== What the exercise asks ==
The required answer is each line in the entries below where "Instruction" occurs.
[[ Data provided, beginning ]]
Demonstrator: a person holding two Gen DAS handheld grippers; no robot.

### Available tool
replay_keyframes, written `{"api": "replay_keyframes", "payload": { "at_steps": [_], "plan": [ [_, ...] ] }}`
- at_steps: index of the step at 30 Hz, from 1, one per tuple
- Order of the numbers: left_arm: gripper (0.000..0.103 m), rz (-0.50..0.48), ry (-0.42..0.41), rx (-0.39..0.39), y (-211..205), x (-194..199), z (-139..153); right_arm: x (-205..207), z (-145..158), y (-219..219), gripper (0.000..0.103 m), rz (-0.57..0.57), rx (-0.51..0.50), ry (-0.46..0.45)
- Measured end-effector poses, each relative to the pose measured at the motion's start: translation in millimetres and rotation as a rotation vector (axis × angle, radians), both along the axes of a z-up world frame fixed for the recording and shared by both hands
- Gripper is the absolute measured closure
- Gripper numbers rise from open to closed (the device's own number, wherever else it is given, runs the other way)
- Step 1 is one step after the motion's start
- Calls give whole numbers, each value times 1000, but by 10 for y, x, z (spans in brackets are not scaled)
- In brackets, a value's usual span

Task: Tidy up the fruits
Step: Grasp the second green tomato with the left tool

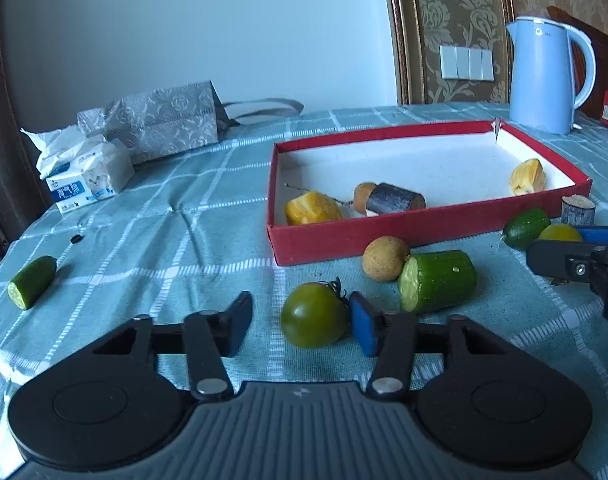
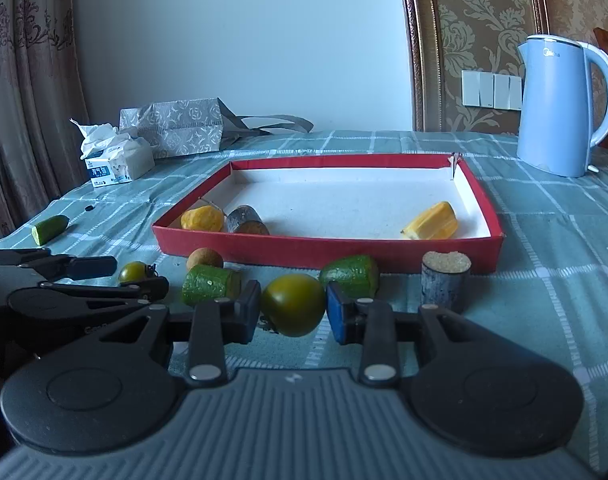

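Observation:
A red tray (image 1: 423, 226) (image 2: 327, 250) with a white floor holds two yellow fruit pieces (image 1: 312, 209) (image 1: 527, 177), a brown round fruit and a dark cut log. My left gripper (image 1: 300, 324) is open around a green tomato (image 1: 314, 315); the right pad touches it, the left pad stands apart. My right gripper (image 2: 292, 312) is open around a second green-yellow tomato (image 2: 294, 304), pads close on both sides. A cucumber chunk (image 1: 437, 281) (image 2: 210, 285) and a brown round fruit (image 1: 385, 258) (image 2: 204, 259) lie before the tray.
A blue kettle (image 1: 543, 76) (image 2: 559, 108) stands at the back right. A tissue pack (image 1: 84, 176) and a grey patterned bag (image 1: 164, 120) lie at the back left. A cucumber end (image 1: 32, 282) lies far left. Another cucumber piece (image 2: 351, 276) and a log stub (image 2: 443, 280) stand before the tray.

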State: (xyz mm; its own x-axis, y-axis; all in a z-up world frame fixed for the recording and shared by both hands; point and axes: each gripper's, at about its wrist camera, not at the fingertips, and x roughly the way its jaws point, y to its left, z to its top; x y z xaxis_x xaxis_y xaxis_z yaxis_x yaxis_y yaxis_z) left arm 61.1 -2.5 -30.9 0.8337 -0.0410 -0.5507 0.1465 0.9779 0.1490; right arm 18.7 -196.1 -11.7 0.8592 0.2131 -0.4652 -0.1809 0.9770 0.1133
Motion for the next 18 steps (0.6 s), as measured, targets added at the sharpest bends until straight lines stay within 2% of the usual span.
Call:
{"api": "replay_keyframes", "payload": {
  "at_steps": [2, 11, 18],
  "plan": [
    [70, -1, 5, -7, -3, 12, -2, -9, 11, -6, 70, 1, 4, -4],
    [70, 22, 14, -22, -9, 33, 12, -37, 59, -41, 70, -2, 12, -21],
    [70, 92, 2, -48, 79, 63, 45, -62, 159, -54, 70, -7, 12, -55]
  ]
}}
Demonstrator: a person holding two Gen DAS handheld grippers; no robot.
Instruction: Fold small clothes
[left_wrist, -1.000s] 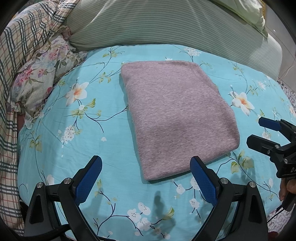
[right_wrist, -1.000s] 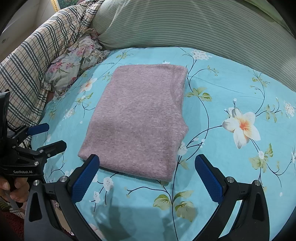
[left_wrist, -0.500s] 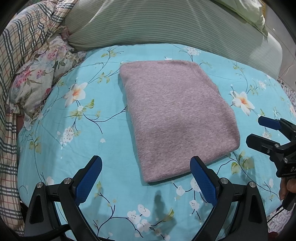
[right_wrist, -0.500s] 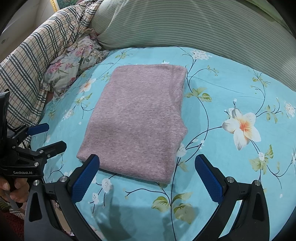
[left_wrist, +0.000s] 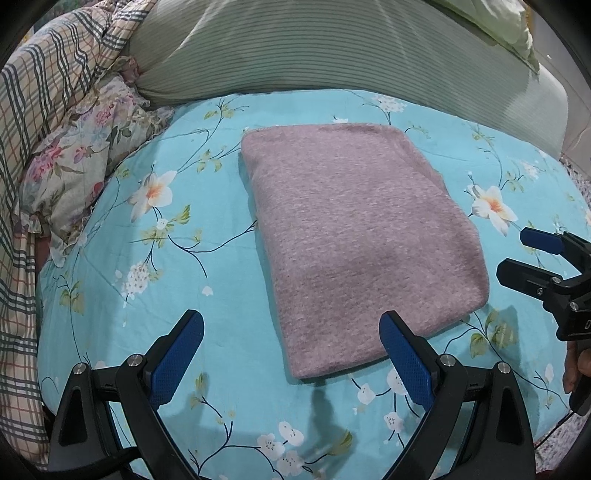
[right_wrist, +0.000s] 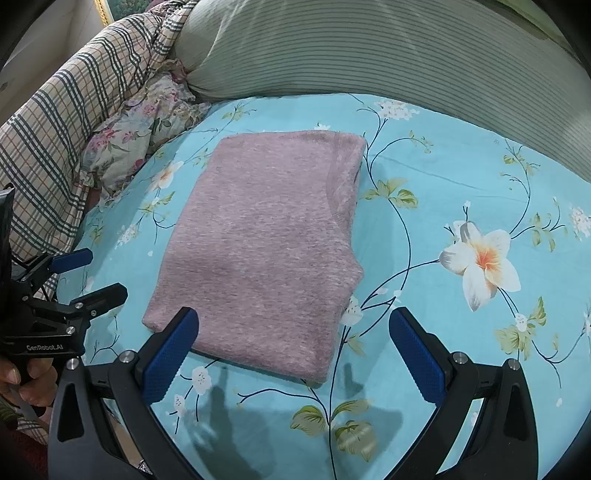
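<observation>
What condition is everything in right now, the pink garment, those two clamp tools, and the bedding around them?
Pink garment: folded into a flat rectangle, lying on the sheet, touched by neither tool.
Left gripper: open, empty, hovering near the garment's near edge.
Right gripper: open, empty.
Floral sheet: spread fairly smooth.
Plaid quilt: bunched up at the side.
Striped pillow: lying along the far side.

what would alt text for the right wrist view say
A folded mauve garment lies flat on a turquoise floral sheet, just beyond the open right gripper, which holds nothing. The left gripper, also open, sits at the left edge, with a striped pillow and plaid quilt behind.
</observation>
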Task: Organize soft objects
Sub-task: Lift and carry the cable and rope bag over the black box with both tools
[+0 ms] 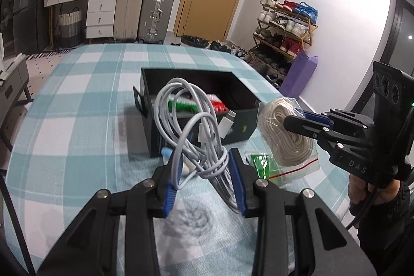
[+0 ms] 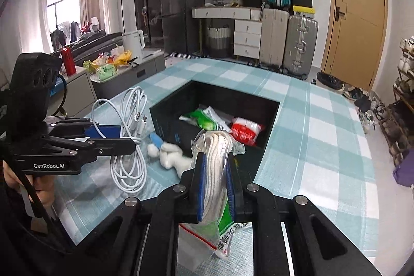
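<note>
Gripping a coiled white cable (image 1: 191,131) in our left gripper (image 1: 204,180), we hold it just before the black box (image 1: 155,126); our right gripper (image 2: 216,185) clamps a bagged white rope (image 2: 216,167) at the box's near corner.

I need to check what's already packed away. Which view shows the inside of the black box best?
The right wrist view: it looks down into the black box, showing a green-and-white packet and a red-and-white packet. In the left wrist view the held white cable covers most of the box.
</note>
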Demonstrator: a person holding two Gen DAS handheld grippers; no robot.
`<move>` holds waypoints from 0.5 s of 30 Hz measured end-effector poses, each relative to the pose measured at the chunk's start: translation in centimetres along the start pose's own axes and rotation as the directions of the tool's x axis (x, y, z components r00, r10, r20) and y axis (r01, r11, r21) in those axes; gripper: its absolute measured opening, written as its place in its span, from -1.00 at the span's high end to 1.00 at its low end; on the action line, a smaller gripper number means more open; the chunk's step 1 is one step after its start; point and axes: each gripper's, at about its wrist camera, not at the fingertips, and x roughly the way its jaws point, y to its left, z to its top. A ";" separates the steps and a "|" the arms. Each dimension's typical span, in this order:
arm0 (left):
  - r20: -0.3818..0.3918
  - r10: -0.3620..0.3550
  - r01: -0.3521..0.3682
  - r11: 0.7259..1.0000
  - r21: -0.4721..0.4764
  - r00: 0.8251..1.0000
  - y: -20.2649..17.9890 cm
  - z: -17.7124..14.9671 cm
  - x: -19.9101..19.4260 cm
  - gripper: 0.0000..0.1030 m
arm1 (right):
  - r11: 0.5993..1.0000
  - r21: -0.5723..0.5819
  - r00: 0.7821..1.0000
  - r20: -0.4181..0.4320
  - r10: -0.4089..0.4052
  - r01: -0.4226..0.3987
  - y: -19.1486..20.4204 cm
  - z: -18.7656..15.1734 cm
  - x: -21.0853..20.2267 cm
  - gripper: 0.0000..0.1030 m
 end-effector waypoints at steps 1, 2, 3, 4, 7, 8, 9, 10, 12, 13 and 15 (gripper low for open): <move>0.004 -0.001 0.001 1.000 0.002 1.000 0.0 0.3 0.0 0.32 | 1.000 0.000 1.000 0.006 -0.001 0.001 0.0 0.2 -0.2 0.74; 0.006 -0.001 0.001 1.000 0.005 1.000 0.0 0.6 0.0 0.32 | 1.000 -0.001 1.000 0.012 -0.002 0.002 -0.1 0.5 -0.3 0.74; 0.010 0.000 0.000 1.000 0.008 1.000 0.0 0.9 0.0 0.32 | 1.000 0.000 1.000 0.019 -0.005 0.005 -0.1 0.8 -0.4 0.74; 0.013 0.004 -0.004 1.000 0.011 1.000 0.0 1.3 0.1 0.32 | 1.000 0.002 1.000 0.026 -0.007 0.007 -0.2 1.0 -0.6 0.74; 0.027 0.011 -0.012 1.000 0.011 1.000 0.0 2.2 0.2 0.32 | 1.000 0.004 0.999 0.044 -0.012 0.012 -0.3 1.8 -0.9 0.74; 0.030 0.013 -0.013 1.000 0.010 0.999 0.0 2.5 0.2 0.32 | 1.000 0.005 0.999 0.049 -0.012 0.012 -0.3 2.1 -1.0 0.74; 0.034 0.014 -0.014 1.000 0.011 0.999 0.0 2.8 0.3 0.32 | 1.000 0.007 0.998 0.055 -0.013 0.013 -0.3 2.3 -1.1 0.74; 0.040 0.016 -0.017 1.000 0.010 0.999 0.0 3.1 0.3 0.32 | 1.000 0.010 0.998 0.061 -0.015 0.014 -0.4 2.5 -1.1 0.74; 0.045 0.019 -0.019 1.000 0.011 0.999 0.0 3.6 0.4 0.32 | 1.000 0.021 0.997 0.070 -0.014 0.013 -0.5 3.1 -1.0 0.74; 0.047 0.020 -0.021 1.000 0.012 0.999 0.0 3.9 0.5 0.32 | 1.000 0.024 0.997 0.072 -0.017 0.015 -0.6 3.3 -0.9 0.74; 0.051 0.020 -0.021 1.000 0.016 0.998 0.0 4.5 0.7 0.32 | 0.999 0.032 0.997 0.076 -0.018 0.016 -0.8 3.8 -0.6 0.74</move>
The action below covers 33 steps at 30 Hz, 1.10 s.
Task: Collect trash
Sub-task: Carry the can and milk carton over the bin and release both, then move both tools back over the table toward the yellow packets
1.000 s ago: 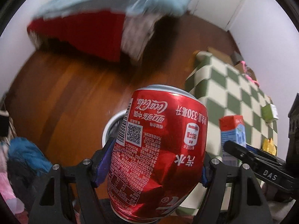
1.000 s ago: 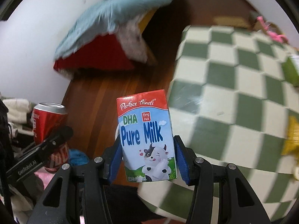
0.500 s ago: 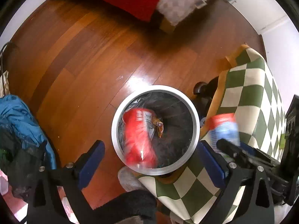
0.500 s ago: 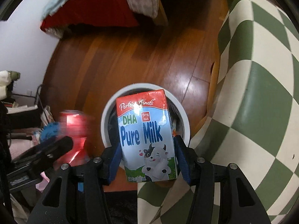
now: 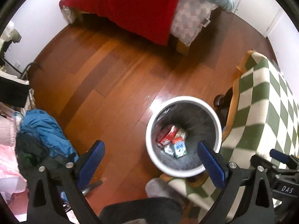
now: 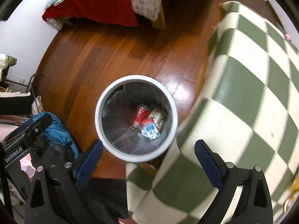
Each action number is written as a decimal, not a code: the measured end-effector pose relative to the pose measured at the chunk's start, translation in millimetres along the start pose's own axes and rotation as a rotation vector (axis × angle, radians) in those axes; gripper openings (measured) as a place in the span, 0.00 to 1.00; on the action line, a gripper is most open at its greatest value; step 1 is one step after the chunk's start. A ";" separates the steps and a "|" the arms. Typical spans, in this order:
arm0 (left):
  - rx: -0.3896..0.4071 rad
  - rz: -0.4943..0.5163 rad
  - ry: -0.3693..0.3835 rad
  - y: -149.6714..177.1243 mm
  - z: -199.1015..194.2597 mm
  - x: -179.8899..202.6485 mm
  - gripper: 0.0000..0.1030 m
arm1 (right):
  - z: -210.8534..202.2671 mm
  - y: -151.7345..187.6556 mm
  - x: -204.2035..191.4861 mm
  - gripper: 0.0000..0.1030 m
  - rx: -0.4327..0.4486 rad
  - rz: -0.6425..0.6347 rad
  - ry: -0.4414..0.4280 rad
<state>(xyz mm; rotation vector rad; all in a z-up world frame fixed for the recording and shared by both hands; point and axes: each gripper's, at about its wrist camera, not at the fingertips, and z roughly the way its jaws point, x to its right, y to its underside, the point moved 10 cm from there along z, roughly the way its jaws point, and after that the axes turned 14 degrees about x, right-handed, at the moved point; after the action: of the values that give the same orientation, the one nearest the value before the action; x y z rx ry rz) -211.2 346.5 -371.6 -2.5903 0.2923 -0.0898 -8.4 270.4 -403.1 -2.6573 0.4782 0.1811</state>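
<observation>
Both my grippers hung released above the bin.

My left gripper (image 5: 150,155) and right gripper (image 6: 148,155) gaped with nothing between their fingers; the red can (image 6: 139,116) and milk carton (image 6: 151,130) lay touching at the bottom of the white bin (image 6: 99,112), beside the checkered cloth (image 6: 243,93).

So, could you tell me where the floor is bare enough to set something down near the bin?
The wood floor is bare between the bed, the white bin and the blue clothes pile. It is crowded where the bin sits close against the checkered cloth, and the bin already holds a red can and cartons.
</observation>
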 end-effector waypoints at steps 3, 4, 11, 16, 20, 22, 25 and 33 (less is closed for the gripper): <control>0.022 0.039 -0.001 6.2 -26.0 -3.0 0.98 | -20.2 12.8 1.9 0.97 0.013 0.018 0.016; 0.026 0.048 0.004 7.1 -31.3 -1.7 0.98 | -25.7 15.6 1.9 0.97 0.022 0.020 0.023; 0.073 0.080 0.016 9.5 -79.3 -0.5 0.98 | -72.9 26.6 2.2 0.97 0.080 0.038 0.022; 0.119 0.086 0.027 5.4 -117.2 3.9 0.98 | -114.4 27.7 -5.9 0.97 0.127 0.034 -0.006; 0.166 0.080 0.037 1.1 -150.9 7.0 0.98 | -152.3 25.8 -13.3 0.97 0.178 0.022 -0.030; 0.188 0.072 0.041 -0.6 -165.4 7.4 0.98 | -167.5 26.7 -18.1 0.97 0.194 0.020 -0.049; 0.223 0.055 0.060 -3.8 -189.0 7.7 0.98 | -198.3 29.2 -25.2 0.97 0.232 0.018 -0.079; 0.294 0.062 0.090 -2.1 -235.1 25.4 0.98 | -260.5 53.4 -20.5 0.97 0.311 0.139 -0.158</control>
<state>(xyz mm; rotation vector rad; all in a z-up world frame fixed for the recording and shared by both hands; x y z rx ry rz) -214.4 225.6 -168.4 -2.2876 0.3634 -0.2116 -33.4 117.6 -185.9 -2.2875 0.5875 0.3278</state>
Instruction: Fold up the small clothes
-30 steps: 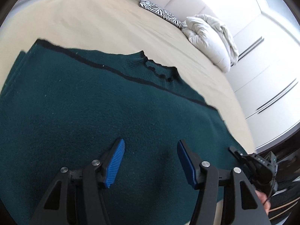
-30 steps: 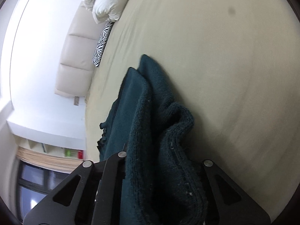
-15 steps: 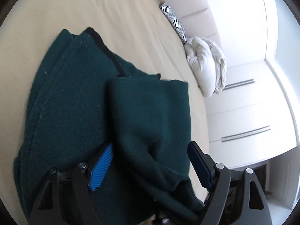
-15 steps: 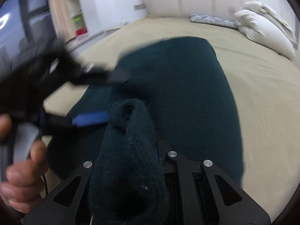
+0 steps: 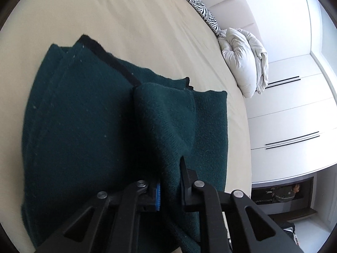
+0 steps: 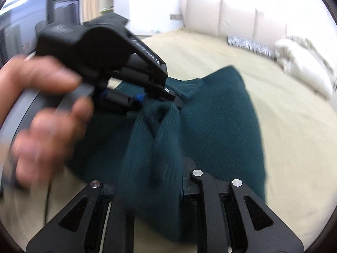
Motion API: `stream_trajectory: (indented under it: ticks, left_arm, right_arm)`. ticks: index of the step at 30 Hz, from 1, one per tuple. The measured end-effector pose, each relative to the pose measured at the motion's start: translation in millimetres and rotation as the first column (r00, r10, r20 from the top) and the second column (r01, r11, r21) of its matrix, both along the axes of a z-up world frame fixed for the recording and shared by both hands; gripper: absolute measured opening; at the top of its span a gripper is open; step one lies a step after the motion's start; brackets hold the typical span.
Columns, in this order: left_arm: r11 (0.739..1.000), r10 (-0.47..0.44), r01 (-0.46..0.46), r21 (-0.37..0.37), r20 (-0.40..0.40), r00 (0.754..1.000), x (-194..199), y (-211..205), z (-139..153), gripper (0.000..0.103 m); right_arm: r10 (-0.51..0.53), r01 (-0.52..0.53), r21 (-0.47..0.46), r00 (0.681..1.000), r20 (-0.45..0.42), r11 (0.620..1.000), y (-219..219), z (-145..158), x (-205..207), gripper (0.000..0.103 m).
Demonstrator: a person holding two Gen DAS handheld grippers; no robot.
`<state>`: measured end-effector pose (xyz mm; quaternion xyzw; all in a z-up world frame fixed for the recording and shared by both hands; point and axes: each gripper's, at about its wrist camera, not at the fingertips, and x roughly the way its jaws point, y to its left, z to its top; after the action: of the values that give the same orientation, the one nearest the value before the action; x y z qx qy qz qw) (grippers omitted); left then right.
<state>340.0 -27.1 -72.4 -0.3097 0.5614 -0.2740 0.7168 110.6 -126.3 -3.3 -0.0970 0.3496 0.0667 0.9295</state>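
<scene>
Both grippers, left [image 5: 169,181] & right [image 6: 147,189], pinching green sweater [image 5: 84,126] sleeve bunch; uneven pull prob skews fold, drags layers off bed [image 5: 126,21].

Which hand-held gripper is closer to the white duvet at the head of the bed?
Cannot tell: both hand-held grippers, left and right, are shut on one fold of the green sweater, side by side, far from the white duvet.
</scene>
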Motion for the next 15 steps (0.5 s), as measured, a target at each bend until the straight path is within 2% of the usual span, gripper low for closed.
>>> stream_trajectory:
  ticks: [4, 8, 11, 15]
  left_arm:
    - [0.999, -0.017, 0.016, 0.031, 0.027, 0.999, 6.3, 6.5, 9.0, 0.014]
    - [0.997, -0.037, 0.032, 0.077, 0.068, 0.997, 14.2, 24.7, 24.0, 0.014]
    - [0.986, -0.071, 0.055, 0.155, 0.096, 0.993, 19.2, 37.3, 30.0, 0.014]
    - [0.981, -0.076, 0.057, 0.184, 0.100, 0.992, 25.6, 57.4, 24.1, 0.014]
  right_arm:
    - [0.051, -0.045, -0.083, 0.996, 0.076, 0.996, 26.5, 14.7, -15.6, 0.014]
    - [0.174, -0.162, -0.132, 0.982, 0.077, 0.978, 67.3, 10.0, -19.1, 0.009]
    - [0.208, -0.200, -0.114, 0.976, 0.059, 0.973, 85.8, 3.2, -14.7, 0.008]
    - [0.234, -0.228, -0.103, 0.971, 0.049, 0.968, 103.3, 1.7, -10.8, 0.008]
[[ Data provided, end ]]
== Task output ==
Instruction: Fold small clothes
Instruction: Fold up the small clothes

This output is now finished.